In HOCM, events that acutely increase outflow obstruction including tachycardia can precipitate acute haemodynamic collapse. Patients are at increased risk of arrhythmias and SCD. After the electrical stimulus in ECT, there are haemodynamic changes in the tonic phase including bradycardia, hypotension and asystole. A catecholamine surge in the clonic phase can cause tachycardia, hypertension and transient depression in ejection fraction (Tess and Smetana, 2009). Bifrontal ECT was chosen, as it has been associated with less severe bradycardia and lower incidence of prolonged asystole than bitemporal or right unilateral electrode placement (Stewart et al., 2011).

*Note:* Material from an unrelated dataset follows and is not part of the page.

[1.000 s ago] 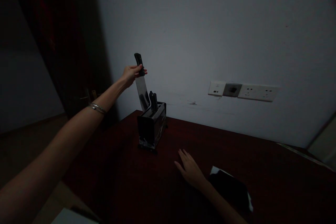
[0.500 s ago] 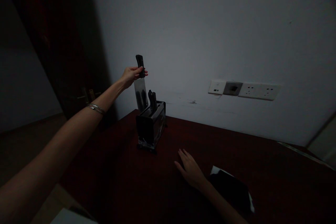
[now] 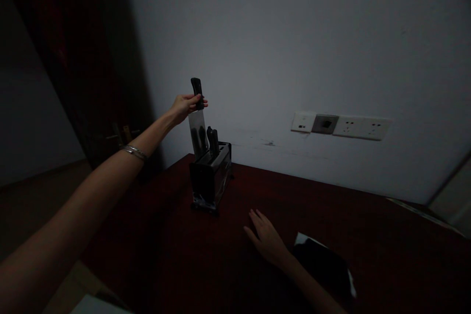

Standard pulse-width bifrontal ECT (1.5× seizure threshold) was commenced three times weekly. Olanzapine and Mirtazapine doses were unchanged. Intravenous prehydration was administered to avoid worsening LVOT obstruction periprocedurally. Metaraminol was used to minimise hypotensive effects of induction agents, Remifentanil and Esmolol to control the sympathetic effects of ECT during the seizure and external defibrillator pads were attached should arrhythmias occur. Depressive symptoms improved after four uncomplicated treatments. ‘A’ was transferred to her regional hospital and discharged home after two further ECT treatments.

There is one prior report of ECT use in 92-year-old woman with HOCM and depression (Robinson et al., 2011). She had continuous transthoracic echocardiography while successfully receiving bitemporal ECT. Anaesthesia similarly included beta-blockade. Monitoring revealed decreased LVOT pressure gradient during ECT.

Our case demonstrates how consideration of electrode placement and anaesthetic techniques may reduce the risks of ECT in patients with HOCM.